I'm not sure about this.

"Pick a certificate" dialog means that the client:
a) Does not know whether the user wants to send a credential to a server;
b) Does not know which of the multiple available credentials to send to the server.

If you have a system where the client app knows that a certificate is required, and knows the specific certificate to send, there is no need for the dialog. Such a system is ready to respond to a CertificateRequest (without showing the dialog), or it could send the certificate unsolicited. I think that uncertainty, not CertificateRequest, is the reason for the dialog.

-----Original Message-----
From: Martin Thomson [mailto:martin.thomson@gmail.com] 
Sent: Tuesday, September 15, 2015 4:53 PM
To: Andrei Popov <Andrei.Popov@microsoft.com>
Cc: tls@ietf.org
Subject: Re: [TLS] Review of PR #209

On 15 September 2015 at 16:19, Andrei Popov <Andrei.Popov@microsoft.com> wrote:
>> I'm concerned that this produces an indeterminate state on the server.
>> What if that Certificate doesn't conform to the request in some way: was the Certificate just a unilateral offer that was sent before the client received the CertificateRequest, is the client unable to understand the CertificateRequest, or is the client in error?
>
> Traditionally, it was not an error for the client to send an empty Certificate message, or to offer a credential that does not match the parameters in the CertificateRequest. From the server's perspective, it doesn't matter what went wrong: the server treats the client as unauthenticated in this case (and possibly alerts/disconnects).

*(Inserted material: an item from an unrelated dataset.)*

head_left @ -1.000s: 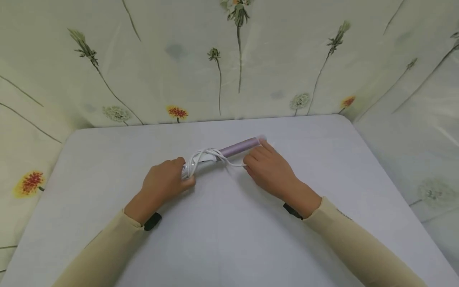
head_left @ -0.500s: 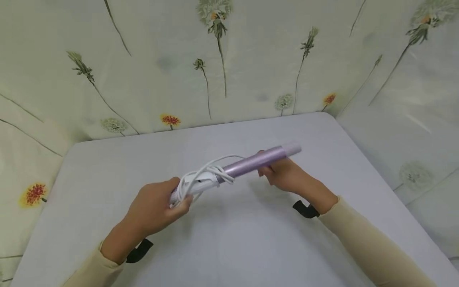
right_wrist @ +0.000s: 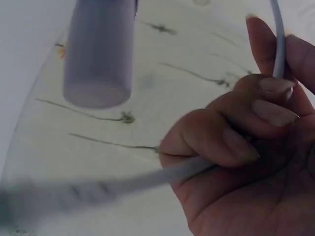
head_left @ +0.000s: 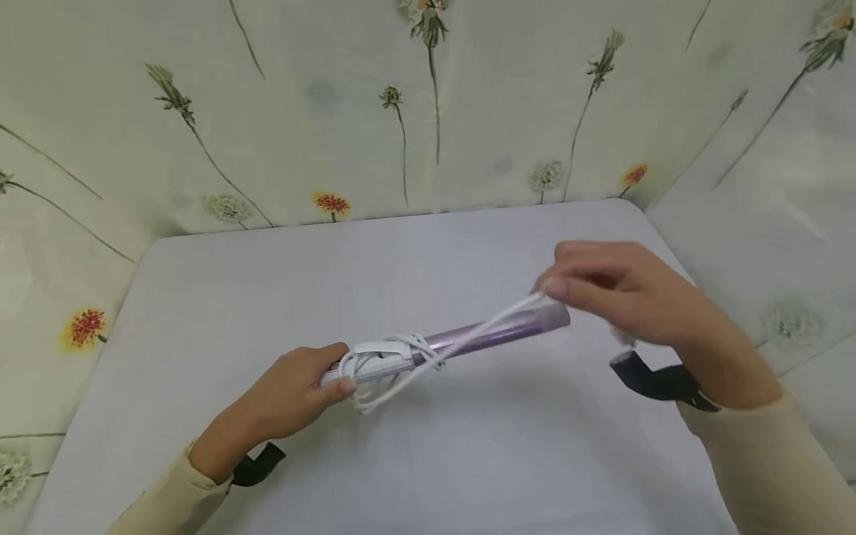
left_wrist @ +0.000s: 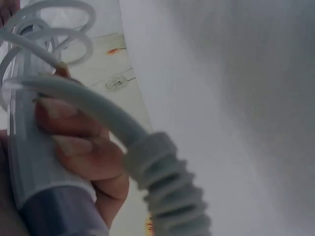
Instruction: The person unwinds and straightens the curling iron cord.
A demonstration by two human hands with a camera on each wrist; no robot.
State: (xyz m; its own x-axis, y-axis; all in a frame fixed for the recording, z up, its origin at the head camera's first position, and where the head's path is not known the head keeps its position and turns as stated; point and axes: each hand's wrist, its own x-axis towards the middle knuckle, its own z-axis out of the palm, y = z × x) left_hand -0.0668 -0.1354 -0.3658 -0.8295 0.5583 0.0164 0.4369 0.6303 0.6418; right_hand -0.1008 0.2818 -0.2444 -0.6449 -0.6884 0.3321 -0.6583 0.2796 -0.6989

Right, but not all applications work on that model.  Some make the request and block on a response.

> Because we want to allow the client to volunteer a certificate, there can be a situation where the server sends a CertificateRequest and receives an unsolicited client cert before the client can respond to CertificateRequest. We can add a flag to the client Certificate message to distinguish unsolicited creds from requested ones. Would this address the concern?

That would work.

>> That doesn't work for clients that send credentials without prompting.
>
> Not sure what you mean, can you elaborate on the scenario?

Client connects to server and completes the handshake.
Client sends certificate immediately after Finished.
Server sends NewSessionTicket after seeing Finished or CertificateVerify; client is unable to tell which.
Later, Client resumes using the ticket.

The client is now uncertain about whether the server has remembered their certificate.  That's bad if there are actions that might be denied to the client in the absence of the certificate.

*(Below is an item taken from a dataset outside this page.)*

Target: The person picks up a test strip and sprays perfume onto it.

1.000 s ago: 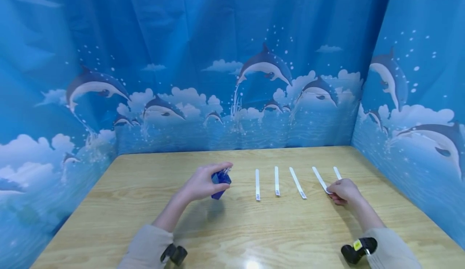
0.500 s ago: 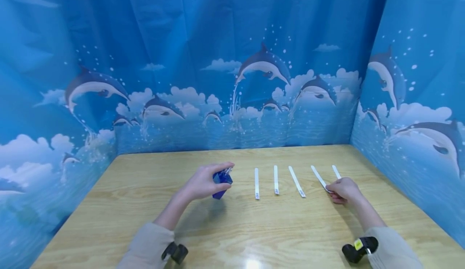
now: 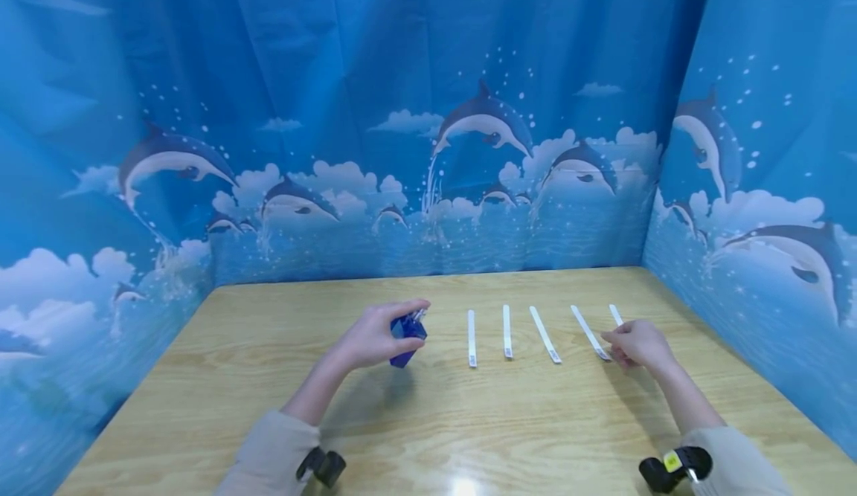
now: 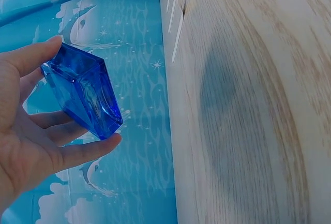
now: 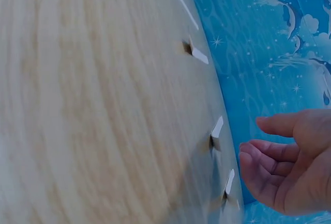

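Note:
My left hand holds a blue glass bottle above the table, thumb and fingers at its opposite ends. In the left wrist view the faceted bottle is tilted, and its spray top cannot be made out. Several white paper strips lie in a row, each with a small printed mark at its near end where visible. My right hand hovers by the near end of the fourth strip, fingers loosely bent and holding nothing. It partly hides the rightmost strip.
The wooden table spreads under both hands. A blue curtain with printed dolphins stands behind it and along the right side. A small black camera is worn on the right wrist, another on the left.
My right hand has let go of the fourth strip's near end and lifted slightly away; that end now shows on the table. The left hand keeps the bottle in about the same place.

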Tool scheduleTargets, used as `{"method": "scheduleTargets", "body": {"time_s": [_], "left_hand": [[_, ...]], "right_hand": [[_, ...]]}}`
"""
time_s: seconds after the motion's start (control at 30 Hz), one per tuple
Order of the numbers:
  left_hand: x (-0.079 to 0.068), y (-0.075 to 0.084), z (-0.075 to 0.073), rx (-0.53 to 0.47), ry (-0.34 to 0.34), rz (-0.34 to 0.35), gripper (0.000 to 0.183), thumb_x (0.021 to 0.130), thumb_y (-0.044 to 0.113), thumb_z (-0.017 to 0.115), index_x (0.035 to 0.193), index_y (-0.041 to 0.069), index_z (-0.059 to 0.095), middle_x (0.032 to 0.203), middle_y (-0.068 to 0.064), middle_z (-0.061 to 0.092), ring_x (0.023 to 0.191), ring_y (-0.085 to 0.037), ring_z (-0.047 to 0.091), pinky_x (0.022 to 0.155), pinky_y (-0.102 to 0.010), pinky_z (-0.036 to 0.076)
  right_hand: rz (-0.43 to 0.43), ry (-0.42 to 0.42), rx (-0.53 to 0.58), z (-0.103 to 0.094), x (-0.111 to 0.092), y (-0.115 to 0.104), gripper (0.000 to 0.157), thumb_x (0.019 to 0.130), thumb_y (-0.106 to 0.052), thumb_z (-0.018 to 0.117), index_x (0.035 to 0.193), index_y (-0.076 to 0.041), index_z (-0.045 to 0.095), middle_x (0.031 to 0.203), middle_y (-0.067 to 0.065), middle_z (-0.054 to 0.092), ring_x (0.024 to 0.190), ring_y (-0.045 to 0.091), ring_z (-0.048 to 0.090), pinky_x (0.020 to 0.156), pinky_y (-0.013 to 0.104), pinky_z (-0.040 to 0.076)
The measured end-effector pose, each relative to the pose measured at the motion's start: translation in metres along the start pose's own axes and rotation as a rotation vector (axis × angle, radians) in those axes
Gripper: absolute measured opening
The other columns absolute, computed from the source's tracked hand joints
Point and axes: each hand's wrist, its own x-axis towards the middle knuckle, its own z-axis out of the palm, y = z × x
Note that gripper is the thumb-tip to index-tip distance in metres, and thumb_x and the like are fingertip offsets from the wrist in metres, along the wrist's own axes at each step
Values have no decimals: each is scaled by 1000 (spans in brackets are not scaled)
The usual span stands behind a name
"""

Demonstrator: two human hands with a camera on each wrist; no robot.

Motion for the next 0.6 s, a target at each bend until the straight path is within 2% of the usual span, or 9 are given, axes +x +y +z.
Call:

You could say that the easiest remedy is to offer the certificate again, because that removes the uncertainty.  But a major reason for having resumption is to avoid the public key operations on both peers, so that's not a great solution.

This isn't a problem with TLS <=1.2, because there is no client authentication without prompting, but that doesn't mean that someone couldn't build a system that offers different content in response to client authentication AND that system could have TLS 1.3 clients authenticate without prompting in order to get that different content.
After all, asking has consequences that you might want to avoid, like the "pick a certificate" dialog in browsers.  (Maybe you only need this behavior for bespoke clients.)